# Task directions:
In the entries below, filter for the word "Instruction" and copy every matching line.

# The records:
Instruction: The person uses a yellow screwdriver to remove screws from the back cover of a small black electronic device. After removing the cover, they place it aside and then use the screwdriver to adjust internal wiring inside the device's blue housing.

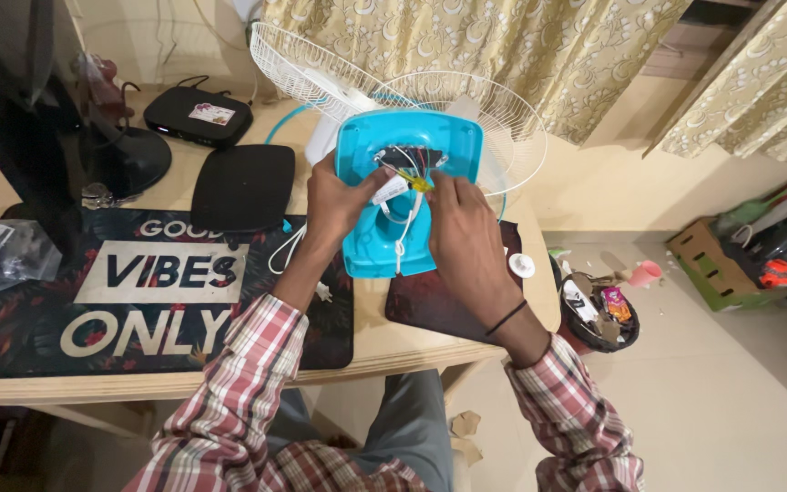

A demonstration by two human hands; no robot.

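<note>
Head view: a person's two hands work on a fan laid on a desk.
Desk [412,351]: wooden, with a dark printed mat [138,301] on its left part.
Fan [403,137]: white wire cage lying at the far edge, blue base [407,196] tipped up, wires exposed.
Left hand [339,202]: fingers curled around the base's left edge.
Right hand [462,223]: fingertips pinched shut on a small yellow piece [421,183] among the wires.

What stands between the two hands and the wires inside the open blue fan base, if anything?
Nothing visible does. The blue fan base lies open toward the camera, with no cover over the wires. The left hand grips its left edge, and the right hand already reaches the wires with a small yellow tool.
</note>
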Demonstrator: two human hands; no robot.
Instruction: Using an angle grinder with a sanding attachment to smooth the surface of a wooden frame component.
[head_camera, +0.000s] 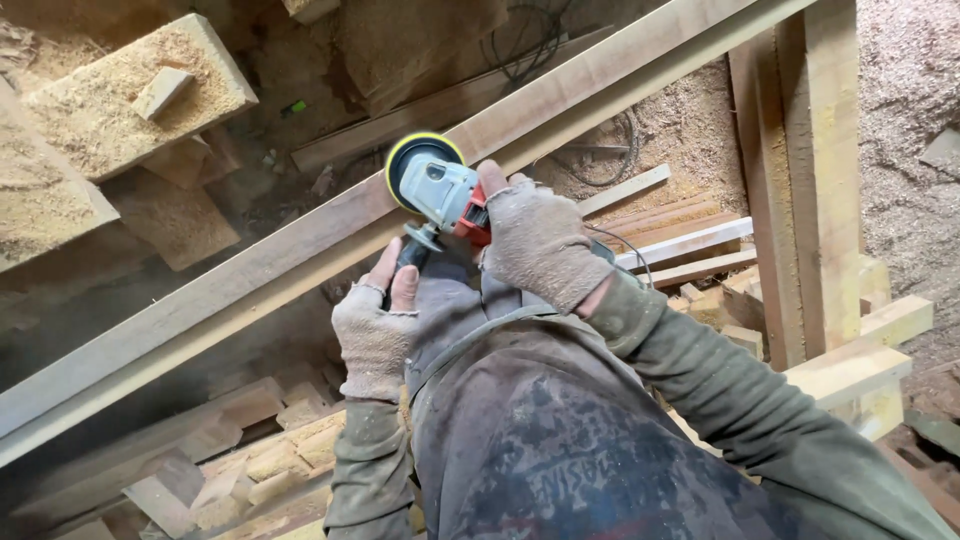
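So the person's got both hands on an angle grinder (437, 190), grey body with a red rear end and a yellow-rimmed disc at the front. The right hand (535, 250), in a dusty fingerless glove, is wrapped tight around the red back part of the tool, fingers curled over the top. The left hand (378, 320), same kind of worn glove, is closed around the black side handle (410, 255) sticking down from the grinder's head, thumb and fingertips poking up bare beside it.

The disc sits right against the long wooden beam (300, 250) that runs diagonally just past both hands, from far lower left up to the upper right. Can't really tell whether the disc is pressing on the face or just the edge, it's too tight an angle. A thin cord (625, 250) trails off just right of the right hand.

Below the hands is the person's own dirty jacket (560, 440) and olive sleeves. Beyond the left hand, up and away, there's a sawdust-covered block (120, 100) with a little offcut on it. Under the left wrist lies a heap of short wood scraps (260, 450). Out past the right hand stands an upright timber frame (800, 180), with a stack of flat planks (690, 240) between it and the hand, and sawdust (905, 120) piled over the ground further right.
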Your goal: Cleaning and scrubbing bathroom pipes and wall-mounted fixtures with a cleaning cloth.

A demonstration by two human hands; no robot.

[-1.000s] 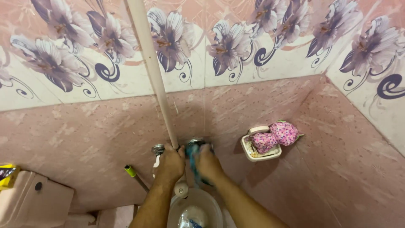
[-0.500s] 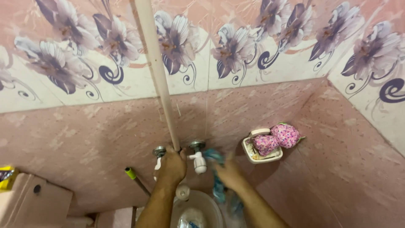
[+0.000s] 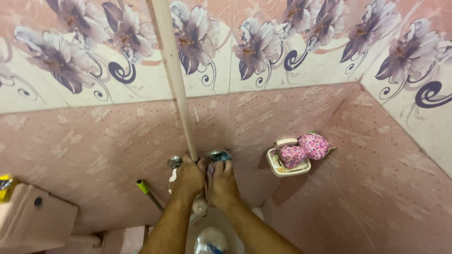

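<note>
Far left of the hands: pink cistern [image 3: 35, 218]; nearer, a green-tipped handle [image 3: 142, 187] leaning on the wall; left hand [image 3: 188, 178] closed round the foot of the upright pipe [image 3: 175, 80], beside a small metal valve [image 3: 174, 162]; right hand [image 3: 221, 183] touching it, folded over the tap [image 3: 219, 155], a cloth [image 3: 210, 169] barely showing beneath; bucket [image 3: 212, 235] below; wiping appears underway, how much is done cannot be told; to the right, soap dish [image 3: 282, 167] holding pink scrubbers [image 3: 303, 149].
</note>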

# Answer to this problem:
Instruction: The person uses a yellow screwdriver to remove screws from the back cover of a small black electronic device. After removing the cover, they place it aside and then use the screwdriver to adjust internal wiring inside the device's blue housing.
Instruction: Using an angle grinder with a sanding attachment to smooth the surface of a wooden frame component.

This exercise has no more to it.